Phillip Pilkington and Monetary Policy

     Pilkington apparently doesn't have a very high opinion of monetary policy:

     "Monetary policy acts for many analysts as a soporific, putting them to sleep when they should be focusing on real issues. It feeds nicely into their equilibrium models and allows them to sleep a little better at night. Even during the crisis their silly toy-models can yield them hours of fun as they tinker with them to produce higher inflation and lower interest rates. Meanwhile, Rome burns – and Keynes rolls in his grave."

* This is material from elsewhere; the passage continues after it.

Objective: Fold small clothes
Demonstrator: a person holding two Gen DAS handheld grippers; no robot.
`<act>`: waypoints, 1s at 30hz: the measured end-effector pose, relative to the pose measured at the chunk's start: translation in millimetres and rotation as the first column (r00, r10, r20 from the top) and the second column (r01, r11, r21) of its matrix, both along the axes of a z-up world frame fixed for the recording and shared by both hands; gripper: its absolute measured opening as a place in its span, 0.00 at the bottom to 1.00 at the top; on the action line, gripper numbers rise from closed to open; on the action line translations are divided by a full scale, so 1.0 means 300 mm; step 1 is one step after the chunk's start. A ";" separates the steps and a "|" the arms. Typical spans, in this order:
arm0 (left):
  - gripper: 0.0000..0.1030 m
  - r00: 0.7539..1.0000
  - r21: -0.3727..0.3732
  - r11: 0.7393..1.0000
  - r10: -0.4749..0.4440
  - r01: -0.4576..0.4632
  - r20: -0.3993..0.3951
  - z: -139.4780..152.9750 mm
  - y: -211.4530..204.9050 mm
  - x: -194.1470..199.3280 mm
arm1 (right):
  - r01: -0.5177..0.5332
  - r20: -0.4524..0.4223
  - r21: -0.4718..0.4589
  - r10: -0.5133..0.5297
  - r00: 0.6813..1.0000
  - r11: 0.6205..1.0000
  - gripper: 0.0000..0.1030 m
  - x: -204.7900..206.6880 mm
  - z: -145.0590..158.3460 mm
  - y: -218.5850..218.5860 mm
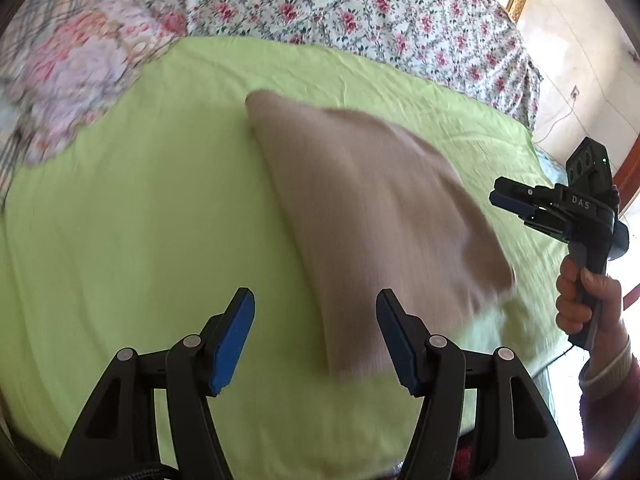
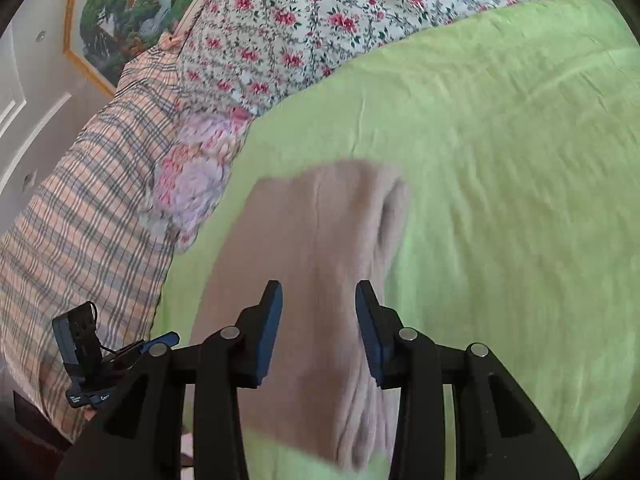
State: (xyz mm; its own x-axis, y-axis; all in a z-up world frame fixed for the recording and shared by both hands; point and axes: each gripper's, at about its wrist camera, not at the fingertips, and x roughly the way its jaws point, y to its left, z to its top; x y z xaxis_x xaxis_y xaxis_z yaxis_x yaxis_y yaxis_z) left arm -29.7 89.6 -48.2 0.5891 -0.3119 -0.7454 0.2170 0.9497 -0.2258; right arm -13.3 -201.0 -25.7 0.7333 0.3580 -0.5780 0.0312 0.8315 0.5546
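A beige knitted garment [image 1: 372,216] lies folded on the green sheet [image 1: 140,208]. My left gripper [image 1: 316,340] is open and empty above the garment's near edge. The right gripper [image 1: 516,204] shows at the right in the left wrist view, held in a hand above the garment's right side. In the right wrist view the right gripper [image 2: 318,328] is open and empty, hovering over the garment [image 2: 316,248]. The left gripper [image 2: 160,340] shows partly at the lower left there.
A floral quilt [image 1: 360,12] lies along the far side of the bed. A plaid and flowered pillow [image 2: 80,220] sits at the head. A framed painting [image 2: 120,20] hangs on the wall. The green sheet [image 2: 500,200] stretches wide around the garment.
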 end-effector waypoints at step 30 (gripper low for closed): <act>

    "Discussions like this can refocus policymakers’ interest in fiscal policy by showing that monetary policy is a bunch of watered-down hooey that is fickle and unpredictable in its effects. In that, we can try to exorcise the neoclassical demon as best we can and bring government policy back to where it was in the three decades after WWII. Here’s hoping."

   http://www.nakedcapitalism.com/2011/12/philip-pilkington-a-point-of-real-interest-in-the-latest-fed-minutes.html#comment-553687

    Not exactly sure what to make of his post. There was quite a bit of reaction. It seems that the immediate impetus for Pilkington's post was a review Krugman wrote 15 years ago in 1996 for John K. Galbraith's "The Good Society: The Humane Agenda."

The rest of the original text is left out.